Winstanley believes that the hold put on sports from last year might have affected the development of the pupils as it sports are an important part of their identity.
“Sport is an integral part of the children, especially when you’re fully invested,” Winstanley said.
“And when it’s removed a large piece of you is taken away. Bear in mind that these are formative years, so it can have a detrimental effect.”
Dale College sports administrator Andrew Senekal shed light on the disappointment of those who were in matric in 2020 year and were set to play first team sport.
“For the matric learners and senior players, it was quite devastating,” Senekal said.
“It was their last year to represent the school and try to give to their best shot, so it was very difficult from their point of view.

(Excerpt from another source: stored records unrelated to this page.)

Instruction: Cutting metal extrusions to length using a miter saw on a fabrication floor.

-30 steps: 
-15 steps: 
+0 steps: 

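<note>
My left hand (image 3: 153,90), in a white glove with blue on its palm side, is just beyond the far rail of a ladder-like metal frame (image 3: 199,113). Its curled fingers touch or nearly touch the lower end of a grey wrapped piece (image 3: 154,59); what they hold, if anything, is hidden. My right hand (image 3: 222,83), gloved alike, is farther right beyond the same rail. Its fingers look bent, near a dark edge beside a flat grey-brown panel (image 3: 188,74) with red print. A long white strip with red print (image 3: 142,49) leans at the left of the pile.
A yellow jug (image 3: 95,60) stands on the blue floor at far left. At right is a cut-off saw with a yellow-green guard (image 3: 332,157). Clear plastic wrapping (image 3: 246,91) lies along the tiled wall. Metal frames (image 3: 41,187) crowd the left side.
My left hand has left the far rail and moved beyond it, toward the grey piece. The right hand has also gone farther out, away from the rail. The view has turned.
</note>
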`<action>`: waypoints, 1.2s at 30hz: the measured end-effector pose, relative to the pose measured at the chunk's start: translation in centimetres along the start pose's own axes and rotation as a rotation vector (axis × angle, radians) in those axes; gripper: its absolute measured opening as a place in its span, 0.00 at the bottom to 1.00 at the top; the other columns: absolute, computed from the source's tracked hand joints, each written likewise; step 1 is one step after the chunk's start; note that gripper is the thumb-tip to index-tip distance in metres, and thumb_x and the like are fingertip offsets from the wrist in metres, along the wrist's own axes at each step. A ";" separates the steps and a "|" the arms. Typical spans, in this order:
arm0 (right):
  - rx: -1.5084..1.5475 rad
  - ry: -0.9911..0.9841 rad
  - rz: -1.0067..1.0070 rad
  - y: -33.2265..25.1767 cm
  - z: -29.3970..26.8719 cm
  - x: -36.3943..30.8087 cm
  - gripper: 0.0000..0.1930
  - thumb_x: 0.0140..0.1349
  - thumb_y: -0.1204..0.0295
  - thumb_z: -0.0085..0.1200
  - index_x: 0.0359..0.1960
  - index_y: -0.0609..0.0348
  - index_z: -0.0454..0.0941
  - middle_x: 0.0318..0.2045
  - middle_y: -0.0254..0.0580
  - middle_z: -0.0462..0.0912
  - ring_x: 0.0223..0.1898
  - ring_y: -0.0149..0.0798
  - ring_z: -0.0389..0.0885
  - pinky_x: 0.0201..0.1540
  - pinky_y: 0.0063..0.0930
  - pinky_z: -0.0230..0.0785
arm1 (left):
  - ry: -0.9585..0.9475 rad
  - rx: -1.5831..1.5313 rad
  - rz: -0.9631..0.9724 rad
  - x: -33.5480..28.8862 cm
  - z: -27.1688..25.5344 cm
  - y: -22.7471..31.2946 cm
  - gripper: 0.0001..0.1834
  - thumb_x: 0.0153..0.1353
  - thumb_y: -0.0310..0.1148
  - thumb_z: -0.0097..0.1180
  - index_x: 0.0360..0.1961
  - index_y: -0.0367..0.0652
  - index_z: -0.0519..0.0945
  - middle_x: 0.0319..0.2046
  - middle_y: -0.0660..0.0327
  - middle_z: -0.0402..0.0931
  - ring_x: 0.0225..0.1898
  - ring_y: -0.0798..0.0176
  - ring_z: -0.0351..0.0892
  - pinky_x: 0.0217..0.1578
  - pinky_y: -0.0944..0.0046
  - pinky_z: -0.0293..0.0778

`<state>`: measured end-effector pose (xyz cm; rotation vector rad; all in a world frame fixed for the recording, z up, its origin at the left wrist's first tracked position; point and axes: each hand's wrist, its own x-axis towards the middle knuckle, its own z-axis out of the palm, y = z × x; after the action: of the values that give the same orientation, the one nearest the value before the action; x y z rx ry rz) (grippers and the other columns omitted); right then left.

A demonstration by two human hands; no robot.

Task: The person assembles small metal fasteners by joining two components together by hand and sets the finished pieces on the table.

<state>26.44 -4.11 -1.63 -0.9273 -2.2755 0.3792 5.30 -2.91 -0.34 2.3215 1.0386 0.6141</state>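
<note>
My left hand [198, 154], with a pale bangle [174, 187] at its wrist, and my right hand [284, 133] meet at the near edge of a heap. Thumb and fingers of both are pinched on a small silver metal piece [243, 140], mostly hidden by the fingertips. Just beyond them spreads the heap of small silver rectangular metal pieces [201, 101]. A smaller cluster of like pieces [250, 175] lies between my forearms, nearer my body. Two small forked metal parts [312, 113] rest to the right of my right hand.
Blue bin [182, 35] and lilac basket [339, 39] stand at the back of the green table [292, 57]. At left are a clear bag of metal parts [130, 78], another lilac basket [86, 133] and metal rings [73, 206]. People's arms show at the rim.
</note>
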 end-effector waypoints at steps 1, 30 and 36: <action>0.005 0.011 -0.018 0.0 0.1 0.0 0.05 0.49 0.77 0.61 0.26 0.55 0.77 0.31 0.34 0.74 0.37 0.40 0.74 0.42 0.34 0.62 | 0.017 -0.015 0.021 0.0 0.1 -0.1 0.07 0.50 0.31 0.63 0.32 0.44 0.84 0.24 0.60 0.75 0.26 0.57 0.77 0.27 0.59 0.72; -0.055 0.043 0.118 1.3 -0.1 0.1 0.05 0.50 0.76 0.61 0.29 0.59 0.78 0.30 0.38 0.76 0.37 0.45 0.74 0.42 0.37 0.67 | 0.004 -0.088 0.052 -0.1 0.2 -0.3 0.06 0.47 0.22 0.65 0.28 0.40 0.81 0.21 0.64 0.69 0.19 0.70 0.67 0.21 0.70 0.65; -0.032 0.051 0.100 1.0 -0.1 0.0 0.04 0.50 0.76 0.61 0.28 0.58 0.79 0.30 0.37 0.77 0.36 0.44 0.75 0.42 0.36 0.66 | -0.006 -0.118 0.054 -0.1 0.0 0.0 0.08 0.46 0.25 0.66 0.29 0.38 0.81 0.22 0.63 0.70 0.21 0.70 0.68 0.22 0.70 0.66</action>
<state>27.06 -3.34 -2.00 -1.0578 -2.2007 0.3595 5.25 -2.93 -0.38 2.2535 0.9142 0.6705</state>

“From a coach’s perspective, a lot of your players were reaching their peak and you couldn’t see them fulfill their potential.
“A lot of matric learners were reliant on sports, because for some it could have brought a potential bursary for tertiary education.”
Komani’s Queen’s College will be going through their paces this week while adhering to the regulations.
“We are guided by the Department of Education,” first team head coach Lamla Maneli said. “All government regulations will be followed as we prepare to resume on-field training this week, with these uncertain times, preparation for the worst-case scenario will be crucial.
“As a school we are ensuring that all our boys are well prepared for the upcoming sporting programmes, mindful of the fact that anything is possible.
“Our boys are excited, eager, and hungry for any form of participation.”